Councillors have called for the removal of the boss of the management team behind the restoration of Lytham Hall.
It’s the latest dramatic turn in Fylde Council’s quest for answers following the announcement by the Heritage Lottery Fund last summer that it was rescinding a £1.7m grant towards the restoration project.
That decision was taken after it emerged that the capital works for which the cash was earmarked had not taken place.
Fylde Council put £300,000 towards the project to restore the Grade I listed mansion to its former glory which was initially set to cost £5.9m, but has had to be scaled back after the loss of the Heritage Lottery grant.
Heritage Trust North West (HTNW), which manages the Hall on behalf of owners Lytham Town Trust, has resisted calls for an auditor’s report into why the lottery cash was rescinded to be made public.
And now, after mounting an inquiry of its own, Fylde’s tourism and leisure committee has issued a list of 12 conditions for its contribution to remain in place, including the removal of HTNW chief executive John Miller and the threat of legal action if the conditions aren’t followed.
Among the other items approved by the committee were:
That the committee seeks reassurance, with supporting evidence, from the HTNW Board that they have the capability and appropriate personnel to continue to deliver the Lytham Hall restoration project, in particular an appropriately qualified financial officer, without which the committee cannot have confidence in HTNW delivering the Lytham Hall Restoration Project;
That the management of the Lytham Hall restoration project includes separate and dedicated accounting and financial management from other projects being delivered by HTNW.
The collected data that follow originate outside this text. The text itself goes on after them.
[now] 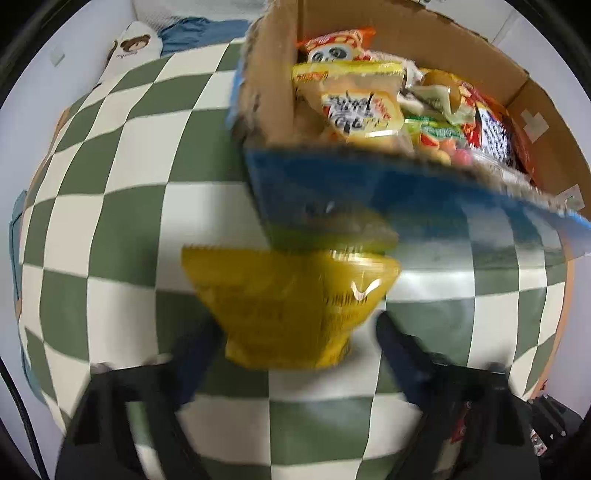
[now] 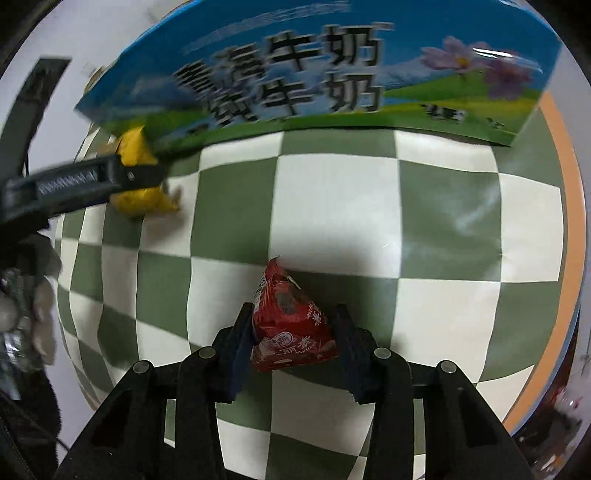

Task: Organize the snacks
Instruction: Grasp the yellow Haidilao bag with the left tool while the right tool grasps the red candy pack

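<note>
My left gripper (image 1: 295, 325) has a yellow snack packet (image 1: 291, 306) between its fingers, just in front of the blue cardboard box (image 1: 369, 192) that holds several snack packets (image 1: 360, 110). The view is blurred and the fingers look spread wider than the packet. In the right wrist view the left gripper (image 2: 85, 181) and the yellow packet (image 2: 142, 177) sit by the box's printed side (image 2: 314, 74). My right gripper (image 2: 293, 328) is closed on a red snack packet (image 2: 291, 325) resting on the checked cloth (image 2: 332, 206).
A green-and-white checked cloth (image 1: 110, 240) covers the table. A bear-print pillow (image 1: 133, 44) and blue fabric (image 1: 199, 33) lie beyond the far left edge. An orange table rim (image 2: 565, 184) shows at the right.
</note>
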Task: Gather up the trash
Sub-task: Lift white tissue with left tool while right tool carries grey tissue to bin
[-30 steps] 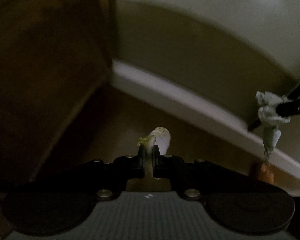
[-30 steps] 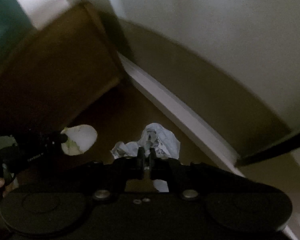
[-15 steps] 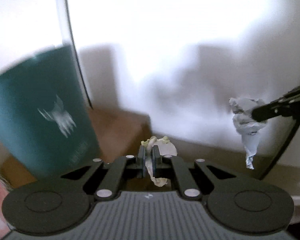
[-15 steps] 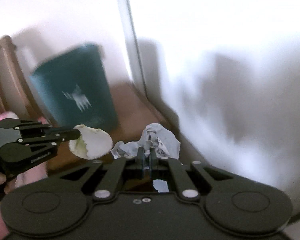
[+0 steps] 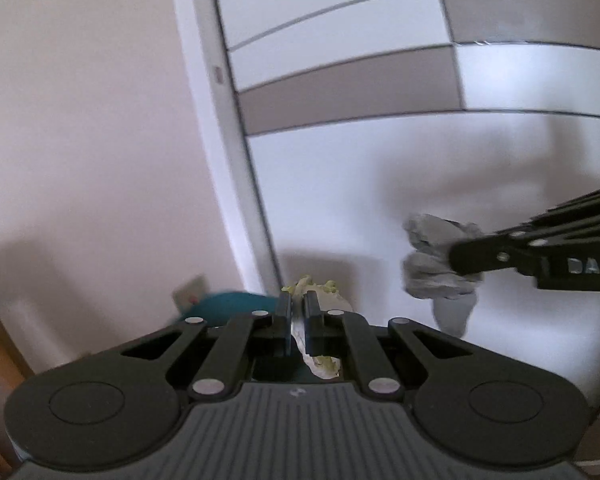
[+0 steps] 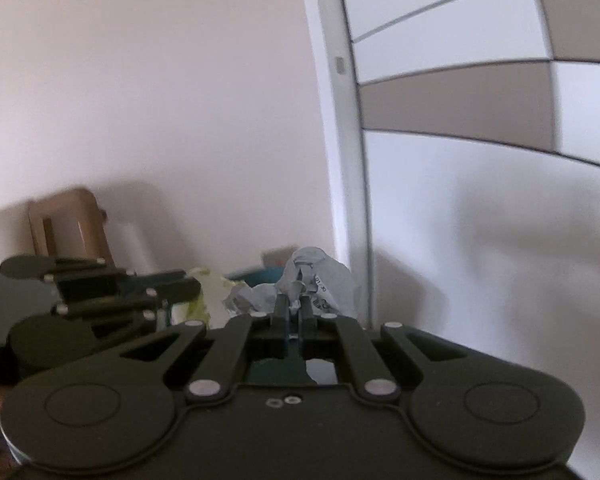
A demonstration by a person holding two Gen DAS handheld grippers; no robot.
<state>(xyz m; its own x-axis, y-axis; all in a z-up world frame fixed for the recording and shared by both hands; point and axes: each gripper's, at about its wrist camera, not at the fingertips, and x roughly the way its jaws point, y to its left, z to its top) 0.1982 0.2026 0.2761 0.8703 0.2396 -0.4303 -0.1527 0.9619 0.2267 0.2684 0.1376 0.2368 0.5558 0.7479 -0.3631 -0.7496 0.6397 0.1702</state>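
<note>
there, the left gripper [image 5: 297,316] had its jaws closed tight on a white scrap with yellow-green edges [image 5: 320,362], a thin crumpled piece that stuck out ahead of the fingertips and hung down behind them over the gripper's dark body. the right gripper [image 6: 295,312] was likewise clamped on a wad of crumpled grey-white paper [image 6: 320,280] with a little black print on it, the wad bulging up and to both sides of the pinched fingertips. in the left wrist view the right gripper came in from the right edge, held level, with the grey paper bunched at its tip and a tail of it hanging below. in the right wrist view the left gripper reached in from the left, its scrap showing pale beside the grey wad; the two pieces of trash looked near each other but apart. both were held in the air, resting on nothing. a teal bin [image 5: 230,306] showed only as a blurred sliver just beyond the left gripper's fingers, low in the view, and again as a small teal patch behind the paper on the right side. behind everything stood a pale wall [image 5: 92,140] and a white door with grey panels [image 5: 380,92]. a brown wooden piece of furniture [image 6: 70,226] stood against the wall at the left of the right wrist view. the pictures were somewhat smeared.
</note>
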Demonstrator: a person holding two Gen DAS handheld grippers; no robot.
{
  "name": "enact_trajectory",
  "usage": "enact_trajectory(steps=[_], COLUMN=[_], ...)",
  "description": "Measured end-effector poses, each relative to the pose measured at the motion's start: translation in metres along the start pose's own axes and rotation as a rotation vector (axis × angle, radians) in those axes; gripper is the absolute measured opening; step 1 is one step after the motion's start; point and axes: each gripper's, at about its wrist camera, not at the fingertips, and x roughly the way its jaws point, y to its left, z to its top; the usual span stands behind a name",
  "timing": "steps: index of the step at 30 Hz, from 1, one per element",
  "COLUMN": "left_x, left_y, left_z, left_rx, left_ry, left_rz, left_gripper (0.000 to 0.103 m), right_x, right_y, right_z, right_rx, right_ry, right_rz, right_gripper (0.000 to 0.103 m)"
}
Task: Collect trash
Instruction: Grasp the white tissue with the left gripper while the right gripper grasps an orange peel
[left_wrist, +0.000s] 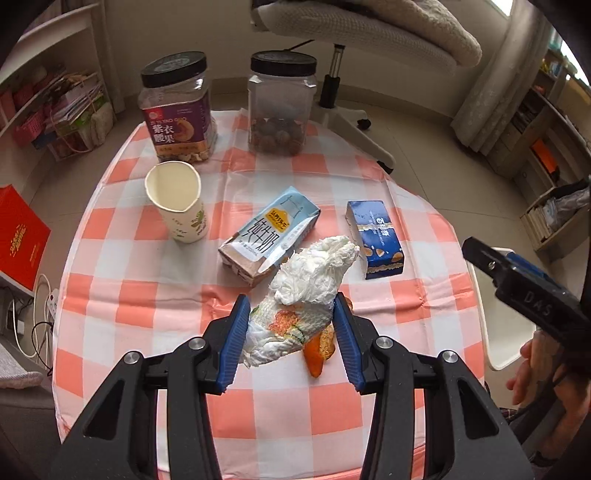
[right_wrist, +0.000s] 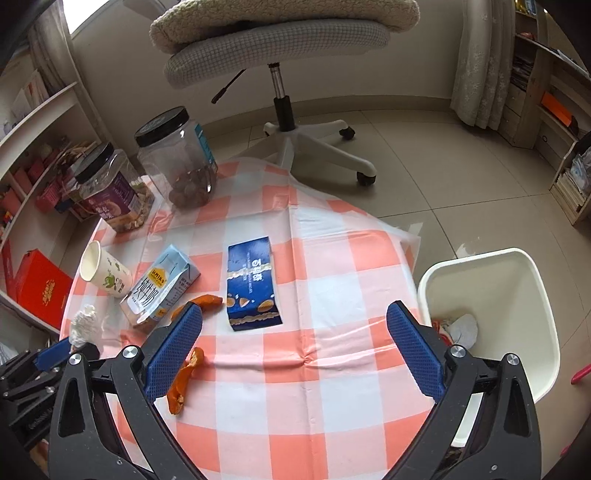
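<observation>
My left gripper (left_wrist: 291, 314) is shut on a crumpled white tissue (left_wrist: 303, 295) with a printed patch, just above the checked table. Orange peel (left_wrist: 317, 350) lies under it. In the right wrist view the tissue (right_wrist: 84, 325) sticks up from the left gripper at the far left. My right gripper (right_wrist: 293, 332) is open and empty above the table. Orange peel pieces (right_wrist: 183, 380) lie by its left finger. A milk carton (left_wrist: 267, 236), a blue snack box (left_wrist: 376, 236) and a paper cup (left_wrist: 179, 203) sit on the table. The white bin (right_wrist: 517, 280) stands at the right, holding some trash.
Two black-lidded jars, one of cashews (left_wrist: 177, 110) and one of brown nuts (left_wrist: 280, 107), stand at the table's far edge. An office chair (right_wrist: 284, 110) is beyond the table. Shelves line both sides. A red box (left_wrist: 18, 236) is at the left.
</observation>
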Motion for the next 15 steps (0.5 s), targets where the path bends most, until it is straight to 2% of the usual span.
enact_trajectory(steps=[2,5,9,12,14,15], left_x=[-0.018,-0.040,-0.056,-0.061,-0.059,-0.059], left_y=[0.019,0.037,0.053,0.060,0.063,0.063], left_z=[-0.003,-0.007,-0.008,-0.010,-0.010,-0.011], left_rx=[-0.076,-0.138,-0.156,-0.162,-0.163,-0.160], left_ry=[-0.036,-0.091,-0.139,-0.145,-0.141,-0.138], left_rz=[0.008,0.039,0.071,0.076,0.088,0.094], left_gripper=[0.046,0.046,0.046,0.046,0.046,0.046], right_x=[0.013,0.031,0.049,0.059,0.066,0.070], right_y=[0.020,0.054,0.093,0.107,0.115,0.118], right_z=[-0.012,-0.033,-0.058,-0.069,-0.074,-0.077], right_rx=[-0.022,-0.077,-0.196,-0.242,-0.272,-0.289], right_ry=[0.049,0.107,0.135,0.168,0.182,0.196], right_rz=[0.027,0.069,0.041,0.045,0.051,0.059], right_gripper=[0.096,0.096,0.095,0.094,0.085,0.064])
Fylde Council leader Coun Sue Fazackerley said: “We are looking forward to an exciting new chapter in the history of Lytham Hall and to working with Heritage Trust North West and other partners to submit a further bid for its restoration.”
John Turner, trustee of Heritage Trust North West and member of the Lytham Hall executive, said: “Lytham Town Trust invited HTNW to assist them with the management of Lytham Hall in 1997 when they acquired the property.
“That National Trust had already been approached and had declined because they required the Hall to be given to them plus an endowment 20 times the value, i.e. £20m.
“The trustees strongly refute all the accusations made against it and the chief executive by the council.
“The trustees hope that in the interests of the Lytham Hall project all this bickering and point scoring can stop and all parties can get on with the restoration of the Hall.”